Era tamanho o encantamento das crianças e havia tanta doçura na sua voz, que, de repente, o duende começou a gritar:

- Parem com tudo isso, me deixem só, vocês estão conseguindo libertar a noite. Como doem meus ouvidos! O som dos sinos está escapando e eu não vou suportar ouvi-lo novamente!

- Mas é tão doce e bonito – interveio Renato – veja como a lua é nova! Deixe-me olhar de perto, em minhas mãos, deixe!

- Por favor, repetiam elas em coro!

Sabino se mantinha ao lado, como a proteger seus amiguinhos, sem nada dizer.

- Não sejam assim tão amáveis, eu não gosto. Sou terrível, até os chatos dos passarinhos se assustam comigo, até mesmo os morcegos. Não me aborreçam mais, pode ser pior!

Naquele momento, a garrafa já entreaberta escapa de suas mãos:

- A noite está saindo – gritou Sabino – olhem crianças, que coisa linda!

Aos poucos, a garrafa foi adquirindo uma cor clara, semelhante ao azul do céu, enquanto um barulho de guizos se fazia ouvir, cada vez mais alto e mais harmonioso, como uma música celestial. O anão olhava espantado para as crianças, quando Sabino resolveu explicar:

- Olha, seu moço, não foram meus amigos que libertaram a noite, mas seu coração que amoleceu. Vejo que seu olhar está mais doce e sua fisionomia mais humana!

- Voltem para suas casas e me deixem aqui. Eu não significo mais nada e nem sei o que fazer sem os meus poderes... Estou fracassado.

- Crianças, vamos fazer o que ele está pedindo, vamos embora. Ele sabe o que esta dizendo.

Quando eles deram o primeiro passo em direção à cidade, o anão chamou Sabino e lhe entregou o relógio do tempo, dizendo:

- Esta é uma lembrança minha. Não é assim que as pessoas agem quando gostam de alguém?

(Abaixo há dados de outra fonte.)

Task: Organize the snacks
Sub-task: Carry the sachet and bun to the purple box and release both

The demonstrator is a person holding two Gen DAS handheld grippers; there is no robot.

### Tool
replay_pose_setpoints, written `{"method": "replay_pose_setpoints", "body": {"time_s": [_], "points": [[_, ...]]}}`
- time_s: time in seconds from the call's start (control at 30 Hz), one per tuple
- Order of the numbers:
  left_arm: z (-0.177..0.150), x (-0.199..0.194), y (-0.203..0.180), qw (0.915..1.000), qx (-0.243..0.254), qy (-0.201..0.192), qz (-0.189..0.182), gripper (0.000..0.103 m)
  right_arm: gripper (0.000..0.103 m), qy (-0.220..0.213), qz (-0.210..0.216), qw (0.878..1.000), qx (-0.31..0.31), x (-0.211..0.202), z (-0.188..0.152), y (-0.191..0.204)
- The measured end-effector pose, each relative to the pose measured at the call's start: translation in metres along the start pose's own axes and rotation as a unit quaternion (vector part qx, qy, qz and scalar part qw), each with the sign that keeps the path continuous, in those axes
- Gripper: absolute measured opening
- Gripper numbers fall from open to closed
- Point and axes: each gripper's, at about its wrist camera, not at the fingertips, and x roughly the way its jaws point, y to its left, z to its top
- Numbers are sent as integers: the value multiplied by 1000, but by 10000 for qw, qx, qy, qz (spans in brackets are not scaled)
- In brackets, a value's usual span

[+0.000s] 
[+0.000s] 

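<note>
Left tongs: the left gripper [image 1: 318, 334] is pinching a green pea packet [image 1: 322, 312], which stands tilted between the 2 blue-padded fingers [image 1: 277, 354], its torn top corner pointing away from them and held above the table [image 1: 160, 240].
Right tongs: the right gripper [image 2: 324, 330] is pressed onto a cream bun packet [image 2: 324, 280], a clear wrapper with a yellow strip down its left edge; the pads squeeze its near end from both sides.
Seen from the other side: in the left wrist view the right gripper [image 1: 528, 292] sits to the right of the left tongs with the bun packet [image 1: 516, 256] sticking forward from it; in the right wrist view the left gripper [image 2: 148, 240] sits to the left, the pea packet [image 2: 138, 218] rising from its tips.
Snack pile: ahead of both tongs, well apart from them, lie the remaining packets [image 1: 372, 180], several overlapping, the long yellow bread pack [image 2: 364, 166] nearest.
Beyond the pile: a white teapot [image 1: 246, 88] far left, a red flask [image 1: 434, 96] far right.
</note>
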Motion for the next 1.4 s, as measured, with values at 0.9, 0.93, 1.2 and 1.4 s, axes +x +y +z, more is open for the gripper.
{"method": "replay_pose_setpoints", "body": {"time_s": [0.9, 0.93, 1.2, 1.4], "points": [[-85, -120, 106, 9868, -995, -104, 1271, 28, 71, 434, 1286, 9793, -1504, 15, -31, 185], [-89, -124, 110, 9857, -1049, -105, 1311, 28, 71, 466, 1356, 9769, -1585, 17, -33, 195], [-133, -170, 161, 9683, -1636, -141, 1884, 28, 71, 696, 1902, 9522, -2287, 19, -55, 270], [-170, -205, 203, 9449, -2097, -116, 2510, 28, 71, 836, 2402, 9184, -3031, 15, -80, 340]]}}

Sabino agradeceu emocionado e lá se foram rumo a Cravo Belo, enfrentando com coragem e alegria a escuridão da noite.

E A FESTA ACONTECEU

A noite transcorreu serena e calma como devem ser as noites natalinas mundo afora. A criançada da cidade se reuniu para exibir seus presentes. Conforme acontecia em todos os anos, a festa de entrega de presentes aos carentes se realizaria no Ginásio da cidade.

As arquibancadas estavam repletas. Balões coloridos davam um toque especial ao acontecimento. As crianças pobres se organizavam em filas para receber seus presentes.

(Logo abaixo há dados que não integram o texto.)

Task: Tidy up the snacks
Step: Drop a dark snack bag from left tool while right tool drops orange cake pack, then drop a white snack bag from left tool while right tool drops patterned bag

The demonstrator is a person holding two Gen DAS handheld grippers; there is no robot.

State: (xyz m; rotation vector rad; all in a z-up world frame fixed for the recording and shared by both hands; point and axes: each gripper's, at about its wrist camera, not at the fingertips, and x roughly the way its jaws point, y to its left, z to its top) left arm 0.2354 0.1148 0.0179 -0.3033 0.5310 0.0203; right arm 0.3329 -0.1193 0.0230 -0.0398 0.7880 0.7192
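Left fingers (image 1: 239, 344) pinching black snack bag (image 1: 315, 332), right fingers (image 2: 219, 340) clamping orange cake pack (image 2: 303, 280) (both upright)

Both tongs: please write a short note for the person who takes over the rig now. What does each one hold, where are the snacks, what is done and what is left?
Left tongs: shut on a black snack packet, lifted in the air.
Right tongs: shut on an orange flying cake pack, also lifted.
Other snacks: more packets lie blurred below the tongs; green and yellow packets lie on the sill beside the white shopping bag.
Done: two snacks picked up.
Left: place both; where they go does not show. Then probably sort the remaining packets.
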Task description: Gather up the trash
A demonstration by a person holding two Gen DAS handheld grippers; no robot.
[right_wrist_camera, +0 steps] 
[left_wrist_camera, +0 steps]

De repente, surge um Papai Noel que não estava na programação. Era um homem pequenino e magro, barbas brancas como um linho e um capuz enterrado na cabeça minúscula. Todos procuravam adivinhar quem seria aquela pessoa e de onde viera. Não era ninguém conhecido.

Renato, na arquibancada, chama pela mãe insistentemente:

- Veja, mãe, o duende!

- Que, duende, meu filho?

- O duende que prendeu a noite de Natal na garrafa para não haver a festa!

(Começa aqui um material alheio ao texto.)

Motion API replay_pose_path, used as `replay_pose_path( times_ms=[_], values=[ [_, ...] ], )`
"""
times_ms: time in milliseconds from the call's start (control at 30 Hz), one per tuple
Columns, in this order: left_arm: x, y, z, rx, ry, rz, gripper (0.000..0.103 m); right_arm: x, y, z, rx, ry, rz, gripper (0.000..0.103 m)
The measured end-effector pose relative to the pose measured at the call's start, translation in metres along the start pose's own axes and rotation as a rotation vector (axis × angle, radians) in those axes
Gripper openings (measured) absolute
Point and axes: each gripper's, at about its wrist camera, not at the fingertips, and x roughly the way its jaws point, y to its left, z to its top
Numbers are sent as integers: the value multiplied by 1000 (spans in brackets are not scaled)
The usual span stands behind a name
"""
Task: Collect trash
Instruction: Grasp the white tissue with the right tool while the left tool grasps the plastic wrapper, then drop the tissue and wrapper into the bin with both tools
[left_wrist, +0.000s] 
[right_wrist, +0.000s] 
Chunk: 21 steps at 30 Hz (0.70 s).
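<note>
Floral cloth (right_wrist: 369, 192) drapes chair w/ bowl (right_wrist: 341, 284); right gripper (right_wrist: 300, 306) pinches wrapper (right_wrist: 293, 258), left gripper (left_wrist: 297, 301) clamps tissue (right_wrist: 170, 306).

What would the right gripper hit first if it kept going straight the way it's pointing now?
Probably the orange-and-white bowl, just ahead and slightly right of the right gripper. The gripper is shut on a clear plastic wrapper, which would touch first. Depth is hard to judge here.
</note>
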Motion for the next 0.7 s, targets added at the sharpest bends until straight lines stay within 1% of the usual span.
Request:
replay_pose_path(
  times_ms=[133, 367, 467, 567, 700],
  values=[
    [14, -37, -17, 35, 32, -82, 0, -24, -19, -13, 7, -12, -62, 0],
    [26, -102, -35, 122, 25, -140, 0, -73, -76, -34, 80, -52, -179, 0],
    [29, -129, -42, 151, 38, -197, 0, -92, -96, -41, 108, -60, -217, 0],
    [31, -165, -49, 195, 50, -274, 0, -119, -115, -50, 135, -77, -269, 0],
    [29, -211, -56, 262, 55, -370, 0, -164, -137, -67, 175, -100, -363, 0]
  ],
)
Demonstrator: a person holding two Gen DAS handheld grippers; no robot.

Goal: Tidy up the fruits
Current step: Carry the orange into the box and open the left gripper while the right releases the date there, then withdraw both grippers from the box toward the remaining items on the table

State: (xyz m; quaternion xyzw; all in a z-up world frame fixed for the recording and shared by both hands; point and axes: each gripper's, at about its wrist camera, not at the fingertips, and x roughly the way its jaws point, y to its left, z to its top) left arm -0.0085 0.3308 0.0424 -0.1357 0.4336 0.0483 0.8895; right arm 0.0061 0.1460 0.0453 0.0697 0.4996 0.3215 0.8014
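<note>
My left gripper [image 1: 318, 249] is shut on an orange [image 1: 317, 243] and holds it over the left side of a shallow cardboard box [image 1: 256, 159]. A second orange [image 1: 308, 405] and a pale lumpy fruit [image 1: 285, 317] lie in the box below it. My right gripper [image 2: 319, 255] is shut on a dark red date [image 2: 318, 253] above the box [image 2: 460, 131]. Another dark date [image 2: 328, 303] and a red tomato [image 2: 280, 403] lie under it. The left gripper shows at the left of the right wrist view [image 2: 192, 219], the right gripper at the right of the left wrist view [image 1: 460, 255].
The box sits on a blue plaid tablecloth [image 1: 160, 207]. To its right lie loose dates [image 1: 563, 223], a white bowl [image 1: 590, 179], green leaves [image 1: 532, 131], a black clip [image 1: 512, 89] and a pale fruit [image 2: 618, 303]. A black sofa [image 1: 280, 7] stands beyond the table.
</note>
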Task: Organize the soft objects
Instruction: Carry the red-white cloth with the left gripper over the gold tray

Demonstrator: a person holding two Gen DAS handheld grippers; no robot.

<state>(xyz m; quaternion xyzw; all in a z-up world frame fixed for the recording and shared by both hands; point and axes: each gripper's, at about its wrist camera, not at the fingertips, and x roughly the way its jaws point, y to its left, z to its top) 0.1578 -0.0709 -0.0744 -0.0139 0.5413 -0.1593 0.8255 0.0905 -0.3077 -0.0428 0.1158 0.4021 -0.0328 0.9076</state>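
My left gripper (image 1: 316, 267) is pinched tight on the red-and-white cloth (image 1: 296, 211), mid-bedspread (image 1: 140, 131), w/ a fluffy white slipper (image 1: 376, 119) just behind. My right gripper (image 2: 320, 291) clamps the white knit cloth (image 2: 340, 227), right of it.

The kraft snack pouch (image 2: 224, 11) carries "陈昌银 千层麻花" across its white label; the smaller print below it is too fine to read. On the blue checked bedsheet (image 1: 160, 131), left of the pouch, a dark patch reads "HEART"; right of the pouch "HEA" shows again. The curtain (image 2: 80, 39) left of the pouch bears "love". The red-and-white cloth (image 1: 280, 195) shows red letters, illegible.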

- Não ter Natal... Duende... Noite na garrafa?

Sem nada compreender, Madalena, a mãe de Renato, vira-se para o lado e comenta com a amiga:

- Essas crianças de hoje tem uma imaginação fora do comum, não é?

Marcela, no colo do pai, tinha a mesma sensação de conhecer aquele homenzinho; comentou qualquer coisa com o pai que não deu qualquer importância ao assunto.

O Papai Noel entregou às crianças belos presentes e, depois de falar sobre o significado do Natal, sobre a paz e o amor que unem os povos, entregou ao Prefeito uma vultosa quantia em dinheiro para obras sociais. Em seguida, despediu-se com um aceno, sem ter falado de onde viera.

Sobre o sumiço da noite, até a data de hoje, ninguém sabe, ninguém viu.